Hawaiian island of Kaua‘i, which has reached 97% penetration of renewables in daylight hours, will use Tesla battery system to extend solar into peak evening consumption.
Hawaii has moved closer to its goal of getting 100% of its electricity from renewables by 2045 with a photovoltaic installation that includes a battery system to extend the provision of solar energy after sunset.
The installation is part of Hawaii’s response to the difficulty of integrating increasing amounts of intermittent renewable power. The cooperative that runs the power system on Kaua‘i Island said the plant was the first time a utility had contracted a system of this scale that stores and will deliver solar energy into the night for its 33,000 customers.

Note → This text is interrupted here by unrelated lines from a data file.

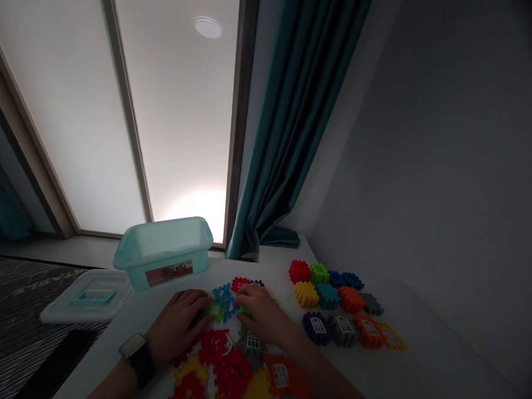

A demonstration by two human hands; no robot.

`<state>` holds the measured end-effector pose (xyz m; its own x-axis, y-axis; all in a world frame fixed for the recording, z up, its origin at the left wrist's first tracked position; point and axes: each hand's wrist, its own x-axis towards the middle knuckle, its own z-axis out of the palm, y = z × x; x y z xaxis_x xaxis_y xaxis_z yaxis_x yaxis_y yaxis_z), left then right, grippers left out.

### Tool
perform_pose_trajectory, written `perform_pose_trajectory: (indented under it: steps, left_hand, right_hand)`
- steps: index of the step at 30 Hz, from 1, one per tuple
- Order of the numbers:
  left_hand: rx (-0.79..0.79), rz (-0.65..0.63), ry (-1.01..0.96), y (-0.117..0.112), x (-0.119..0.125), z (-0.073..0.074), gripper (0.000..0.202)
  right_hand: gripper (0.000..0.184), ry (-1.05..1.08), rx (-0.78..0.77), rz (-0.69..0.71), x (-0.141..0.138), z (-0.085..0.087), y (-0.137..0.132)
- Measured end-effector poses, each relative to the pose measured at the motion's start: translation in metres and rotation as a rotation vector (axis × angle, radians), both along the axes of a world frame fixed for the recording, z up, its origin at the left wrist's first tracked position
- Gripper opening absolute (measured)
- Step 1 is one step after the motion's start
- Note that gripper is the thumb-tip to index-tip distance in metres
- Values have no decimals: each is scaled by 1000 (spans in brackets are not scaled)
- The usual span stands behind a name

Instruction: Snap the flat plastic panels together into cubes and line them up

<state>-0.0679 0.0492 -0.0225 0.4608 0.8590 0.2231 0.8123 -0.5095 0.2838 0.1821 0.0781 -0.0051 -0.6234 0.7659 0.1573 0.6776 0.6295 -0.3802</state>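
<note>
A loose pile of toothed plastic building blocks lies on the table in front of me. My left hand (176,324), with a watch (138,358) on its wrist, rests at the pile's left side, thumb apart from the fingers, touching a green block (216,309). Across from it, my right hand (263,310) reaches over the pile with bent, parted fingers, near blue blocks (223,294). Parts of the pieces under both hands are hidden. Closer to me lie red blocks (232,373), a yellow block (258,392), an orange block (287,377) and a grey block with a white window (251,342).
Stacks of blocks sorted by colour stand in rows at the right, among them a yellow stack (306,295) and a purple stack (317,328). An open teal bin (167,248) stands at the back left. Its clear lid (63,305) lies beside the table (156,300).
</note>
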Motion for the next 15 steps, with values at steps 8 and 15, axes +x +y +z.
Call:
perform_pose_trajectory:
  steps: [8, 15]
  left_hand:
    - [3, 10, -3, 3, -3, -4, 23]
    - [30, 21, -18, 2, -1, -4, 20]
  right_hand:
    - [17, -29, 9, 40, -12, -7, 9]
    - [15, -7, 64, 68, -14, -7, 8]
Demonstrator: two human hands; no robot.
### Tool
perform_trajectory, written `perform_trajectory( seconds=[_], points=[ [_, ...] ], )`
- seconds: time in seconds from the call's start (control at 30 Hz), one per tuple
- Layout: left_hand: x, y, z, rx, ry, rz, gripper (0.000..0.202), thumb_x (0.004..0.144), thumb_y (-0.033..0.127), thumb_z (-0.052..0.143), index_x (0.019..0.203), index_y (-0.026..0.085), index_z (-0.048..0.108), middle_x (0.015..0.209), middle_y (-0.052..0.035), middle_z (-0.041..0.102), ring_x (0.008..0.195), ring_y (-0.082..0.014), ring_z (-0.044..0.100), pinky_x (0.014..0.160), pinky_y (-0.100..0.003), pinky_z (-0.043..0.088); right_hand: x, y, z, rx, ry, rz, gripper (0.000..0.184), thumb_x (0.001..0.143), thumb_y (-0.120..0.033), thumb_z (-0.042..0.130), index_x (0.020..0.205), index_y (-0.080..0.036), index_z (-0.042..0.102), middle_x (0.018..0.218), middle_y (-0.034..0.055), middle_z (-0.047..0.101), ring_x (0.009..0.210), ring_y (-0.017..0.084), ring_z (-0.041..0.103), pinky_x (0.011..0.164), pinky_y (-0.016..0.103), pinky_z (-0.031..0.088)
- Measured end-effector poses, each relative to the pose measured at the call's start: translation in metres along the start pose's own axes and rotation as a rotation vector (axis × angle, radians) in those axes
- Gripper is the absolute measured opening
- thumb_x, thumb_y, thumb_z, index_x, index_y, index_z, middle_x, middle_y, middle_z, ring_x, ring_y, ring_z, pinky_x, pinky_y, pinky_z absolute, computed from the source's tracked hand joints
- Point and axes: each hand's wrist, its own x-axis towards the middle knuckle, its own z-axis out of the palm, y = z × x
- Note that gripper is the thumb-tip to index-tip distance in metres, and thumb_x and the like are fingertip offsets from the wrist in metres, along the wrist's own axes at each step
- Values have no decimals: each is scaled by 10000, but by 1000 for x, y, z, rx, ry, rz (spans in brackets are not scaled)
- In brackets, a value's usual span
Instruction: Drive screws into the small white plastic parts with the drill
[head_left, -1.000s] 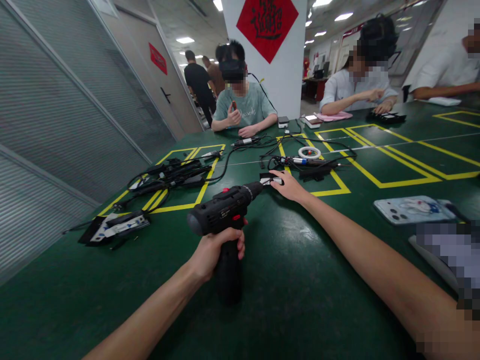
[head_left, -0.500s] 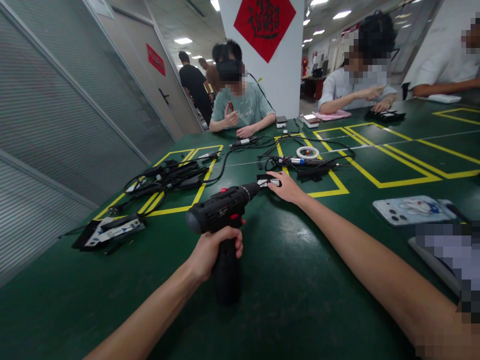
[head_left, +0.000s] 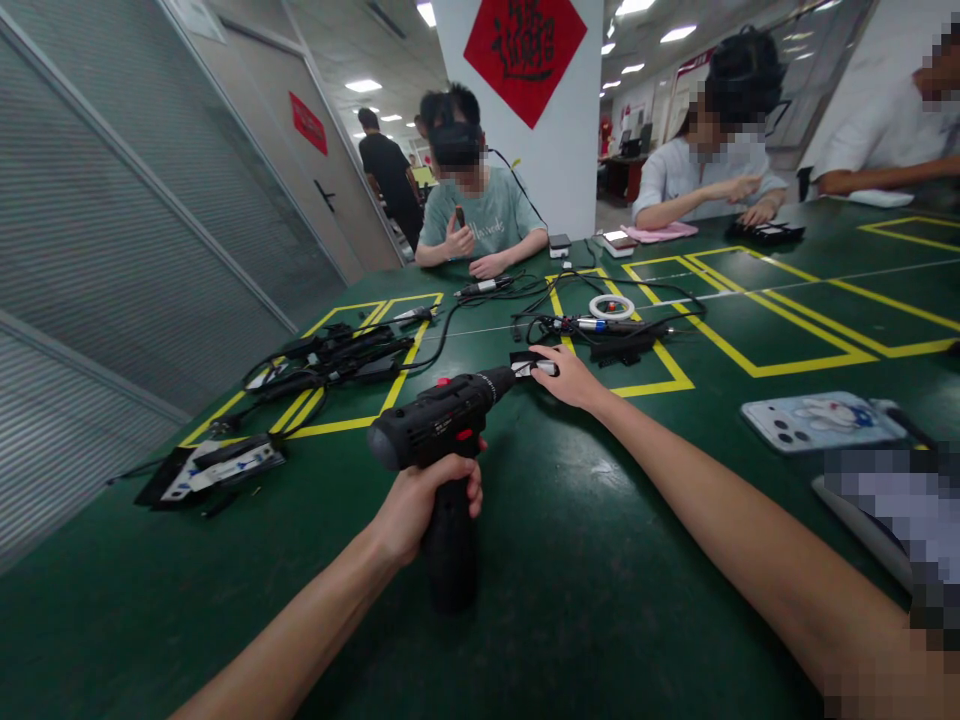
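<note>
A black cordless drill (head_left: pixel 431 425) with red buttons is gripped around its handle by my left hand (head_left: pixel 427 500). Its nose points away from me and to the right, with the tip at a small black and white part (head_left: pixel 529 366). Whether the bit touches that part I cannot make out. My right hand (head_left: pixel 566 375) is closed over the right side of the same part, fingers holding it down at the table. Some of the part is hidden under those fingers.
Tangled black cables and tools (head_left: pixel 337 355) lie on the left of the green table (head_left: pixel 555 600). Beyond my right hand are a white ring (head_left: pixel 611 307) and a pen-shaped tool (head_left: pixel 600 325). A phone (head_left: pixel 821 420) lies at right. Co-workers (head_left: pixel 480 210) sit across.
The whole view has shifted slightly. Both hands, the drill and the small part keep the same arrangement. One person in the background has moved out of sight.
</note>
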Motion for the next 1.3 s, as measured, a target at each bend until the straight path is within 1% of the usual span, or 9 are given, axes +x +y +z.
perform_trajectory(
  seconds=[0.23,0.93,1.3],
  points=[
    [0,0,0,21,2,-7,240,835,249,581,1042,128,566,619,20,545,530,-156,533,564,-310,430,1,0,1,13,-11,19,477,888,-335,610,1353,-230,582,1141,98,569,1021,208,581,1016,368,425],
    [0,2,3,38,24,-17,241,829,265,588,1033,138,576,609,19,552,533,-159,539,557,-302,420,0,1,1,16,1,0,471,890,-335,605,1348,-224,587,1124,96,572,1013,209,583,1016,372,433],
    [-2,4,6,56,49,-39,249,813,266,605,1024,137,579,613,18,562,531,-155,545,552,-291,428,0,1,1,21,-5,14,474,893,-340,608,1355,-235,579,1126,87,564,1026,202,578,1021,371,425]
  ],
)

The Tesla system feeds up to 13 MW of power into the island’s grid to meet peak demand in the evening hours thanks to a 52 MWh Tesla Powerpack lithium-ion battery storage system. The solution is critical for increasing penetration of renewables since the grid cannot take more daytime solar power (it’s already at 97% during daylight hours).
“By using solar energy stored in the battery after the sun goes down, we will reduce our use of imported fuels and our greenhouse gas emissions significantly,” said Chief Executive Officer David Bissell at a blessing ceremony. He estimated the project would displace the use of 1.6 million gallons (6 million litres) of diesel a year and take Kaua‘i Island to more than 40% renewable generation.
The project makes financial sense too. Under the terms of the 20-year contract, the cooperative will pay Tesla 13.9 cents per kilowatt-hour, less than the current cost of oil.